Copy out each line of the entries where the word "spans" is present.

====== Data extract

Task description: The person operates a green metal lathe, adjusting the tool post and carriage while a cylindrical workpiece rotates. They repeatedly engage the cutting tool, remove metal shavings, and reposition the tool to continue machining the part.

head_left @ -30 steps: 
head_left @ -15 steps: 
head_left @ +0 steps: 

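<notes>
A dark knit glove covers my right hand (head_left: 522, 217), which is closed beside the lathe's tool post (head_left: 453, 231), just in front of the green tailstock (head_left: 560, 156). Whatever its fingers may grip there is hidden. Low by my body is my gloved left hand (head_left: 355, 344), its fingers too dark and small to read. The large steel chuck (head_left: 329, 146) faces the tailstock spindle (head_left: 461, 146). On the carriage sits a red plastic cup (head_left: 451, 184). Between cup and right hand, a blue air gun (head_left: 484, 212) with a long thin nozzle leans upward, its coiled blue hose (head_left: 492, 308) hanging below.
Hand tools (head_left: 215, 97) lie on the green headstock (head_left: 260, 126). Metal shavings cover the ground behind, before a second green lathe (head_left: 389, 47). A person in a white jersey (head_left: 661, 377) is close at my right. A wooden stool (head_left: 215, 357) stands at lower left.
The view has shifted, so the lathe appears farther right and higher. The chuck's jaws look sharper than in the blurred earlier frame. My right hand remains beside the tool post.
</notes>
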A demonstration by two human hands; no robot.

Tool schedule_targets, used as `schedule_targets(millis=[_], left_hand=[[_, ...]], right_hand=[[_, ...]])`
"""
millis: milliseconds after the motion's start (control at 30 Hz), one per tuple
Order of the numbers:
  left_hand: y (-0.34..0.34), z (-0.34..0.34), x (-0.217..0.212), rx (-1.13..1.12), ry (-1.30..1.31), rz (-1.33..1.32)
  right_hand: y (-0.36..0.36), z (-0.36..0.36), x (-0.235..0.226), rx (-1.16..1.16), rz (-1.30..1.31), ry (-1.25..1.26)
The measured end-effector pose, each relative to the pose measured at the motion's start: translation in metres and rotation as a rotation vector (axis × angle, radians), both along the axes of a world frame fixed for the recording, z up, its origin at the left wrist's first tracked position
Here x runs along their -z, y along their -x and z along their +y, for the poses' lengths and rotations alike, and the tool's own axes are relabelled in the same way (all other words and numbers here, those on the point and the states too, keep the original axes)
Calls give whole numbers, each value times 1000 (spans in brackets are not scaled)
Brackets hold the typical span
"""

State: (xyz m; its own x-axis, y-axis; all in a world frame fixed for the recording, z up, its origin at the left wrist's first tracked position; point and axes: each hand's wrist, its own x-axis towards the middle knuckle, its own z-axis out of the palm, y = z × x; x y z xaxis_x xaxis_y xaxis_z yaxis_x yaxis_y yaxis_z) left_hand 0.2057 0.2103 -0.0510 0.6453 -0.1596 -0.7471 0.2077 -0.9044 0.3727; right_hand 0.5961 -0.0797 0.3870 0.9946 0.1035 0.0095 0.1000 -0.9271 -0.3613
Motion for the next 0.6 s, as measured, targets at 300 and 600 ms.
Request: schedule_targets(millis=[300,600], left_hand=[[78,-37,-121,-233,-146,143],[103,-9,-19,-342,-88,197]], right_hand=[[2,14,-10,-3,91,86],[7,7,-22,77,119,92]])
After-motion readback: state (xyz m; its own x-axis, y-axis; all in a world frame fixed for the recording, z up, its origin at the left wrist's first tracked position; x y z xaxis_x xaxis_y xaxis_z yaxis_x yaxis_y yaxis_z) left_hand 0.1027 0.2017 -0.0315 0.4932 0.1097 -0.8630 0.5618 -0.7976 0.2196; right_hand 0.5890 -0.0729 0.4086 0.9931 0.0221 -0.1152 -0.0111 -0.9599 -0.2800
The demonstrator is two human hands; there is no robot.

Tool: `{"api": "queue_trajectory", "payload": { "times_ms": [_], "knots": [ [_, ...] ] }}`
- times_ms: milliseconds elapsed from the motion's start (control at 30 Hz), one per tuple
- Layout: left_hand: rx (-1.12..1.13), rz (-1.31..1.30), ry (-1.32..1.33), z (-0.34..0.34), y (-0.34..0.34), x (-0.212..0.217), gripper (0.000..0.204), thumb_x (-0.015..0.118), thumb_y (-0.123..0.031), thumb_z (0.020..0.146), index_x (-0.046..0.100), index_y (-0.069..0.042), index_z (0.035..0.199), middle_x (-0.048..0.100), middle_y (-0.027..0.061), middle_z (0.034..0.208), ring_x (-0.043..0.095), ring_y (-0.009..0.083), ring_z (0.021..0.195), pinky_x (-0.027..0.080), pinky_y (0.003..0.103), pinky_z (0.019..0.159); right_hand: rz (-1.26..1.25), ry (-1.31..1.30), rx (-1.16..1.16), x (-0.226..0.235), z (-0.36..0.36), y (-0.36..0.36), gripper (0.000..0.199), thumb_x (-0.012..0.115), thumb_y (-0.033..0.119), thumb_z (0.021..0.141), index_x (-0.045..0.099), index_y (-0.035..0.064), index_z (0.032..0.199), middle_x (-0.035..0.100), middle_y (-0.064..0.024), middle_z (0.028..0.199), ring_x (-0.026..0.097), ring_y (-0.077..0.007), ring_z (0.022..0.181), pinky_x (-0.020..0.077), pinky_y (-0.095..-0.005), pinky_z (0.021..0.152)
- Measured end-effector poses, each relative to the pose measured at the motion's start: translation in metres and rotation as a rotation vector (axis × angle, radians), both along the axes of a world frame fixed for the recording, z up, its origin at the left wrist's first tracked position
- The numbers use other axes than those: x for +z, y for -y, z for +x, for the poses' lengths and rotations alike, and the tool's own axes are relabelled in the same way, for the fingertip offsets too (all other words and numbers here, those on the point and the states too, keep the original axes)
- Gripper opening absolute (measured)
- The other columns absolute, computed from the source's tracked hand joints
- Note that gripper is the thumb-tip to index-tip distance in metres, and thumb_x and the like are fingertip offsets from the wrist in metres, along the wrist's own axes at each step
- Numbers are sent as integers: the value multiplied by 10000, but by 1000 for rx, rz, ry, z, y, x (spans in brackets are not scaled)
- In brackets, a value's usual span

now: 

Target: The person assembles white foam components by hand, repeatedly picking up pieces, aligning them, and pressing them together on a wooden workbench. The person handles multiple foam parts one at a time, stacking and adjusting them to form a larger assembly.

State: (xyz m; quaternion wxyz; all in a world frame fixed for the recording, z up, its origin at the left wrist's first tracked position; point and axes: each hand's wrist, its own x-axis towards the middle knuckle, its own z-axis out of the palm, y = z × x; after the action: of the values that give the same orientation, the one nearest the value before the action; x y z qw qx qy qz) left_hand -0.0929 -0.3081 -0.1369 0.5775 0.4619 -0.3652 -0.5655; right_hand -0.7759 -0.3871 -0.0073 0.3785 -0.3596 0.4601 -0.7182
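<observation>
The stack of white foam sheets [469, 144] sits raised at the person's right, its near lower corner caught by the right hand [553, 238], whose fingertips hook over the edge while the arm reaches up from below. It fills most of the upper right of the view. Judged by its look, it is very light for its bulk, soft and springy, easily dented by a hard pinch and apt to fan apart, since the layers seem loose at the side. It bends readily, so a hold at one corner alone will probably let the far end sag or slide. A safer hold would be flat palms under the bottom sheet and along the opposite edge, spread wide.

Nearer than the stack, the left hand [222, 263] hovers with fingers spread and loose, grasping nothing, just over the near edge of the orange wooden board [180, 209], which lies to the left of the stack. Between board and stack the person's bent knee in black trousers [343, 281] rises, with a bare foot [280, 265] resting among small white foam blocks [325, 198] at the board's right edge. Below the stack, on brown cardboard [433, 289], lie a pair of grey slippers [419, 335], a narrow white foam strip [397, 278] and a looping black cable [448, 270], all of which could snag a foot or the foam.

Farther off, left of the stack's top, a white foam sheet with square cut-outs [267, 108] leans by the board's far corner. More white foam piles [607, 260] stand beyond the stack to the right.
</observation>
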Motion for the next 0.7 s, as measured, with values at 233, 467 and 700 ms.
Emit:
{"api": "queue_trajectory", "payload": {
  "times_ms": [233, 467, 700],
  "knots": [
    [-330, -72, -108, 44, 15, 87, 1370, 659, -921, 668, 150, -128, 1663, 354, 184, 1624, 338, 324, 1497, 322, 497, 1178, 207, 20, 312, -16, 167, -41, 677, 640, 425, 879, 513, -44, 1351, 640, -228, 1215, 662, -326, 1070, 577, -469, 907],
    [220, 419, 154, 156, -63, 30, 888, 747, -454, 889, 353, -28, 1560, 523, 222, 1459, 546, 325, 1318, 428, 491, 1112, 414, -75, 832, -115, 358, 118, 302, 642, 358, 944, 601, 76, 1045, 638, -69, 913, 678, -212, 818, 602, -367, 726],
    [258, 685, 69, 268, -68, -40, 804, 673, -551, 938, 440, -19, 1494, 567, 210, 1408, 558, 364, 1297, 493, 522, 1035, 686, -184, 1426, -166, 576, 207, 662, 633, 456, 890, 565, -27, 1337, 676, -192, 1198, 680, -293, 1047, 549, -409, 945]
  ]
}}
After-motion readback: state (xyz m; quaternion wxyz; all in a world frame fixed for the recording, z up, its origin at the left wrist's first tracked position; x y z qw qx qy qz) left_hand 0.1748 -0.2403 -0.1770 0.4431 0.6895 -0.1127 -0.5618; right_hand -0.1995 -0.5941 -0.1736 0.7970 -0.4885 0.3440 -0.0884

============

## Answer
Calls give whole numbers, each value times 1000 (spans in brackets are not scaled)
- Numbers are sent as integers: the value multiplied by 10000, but by 1000 for rx, rz, ry, z, y, x (spans in brackets are not scaled)

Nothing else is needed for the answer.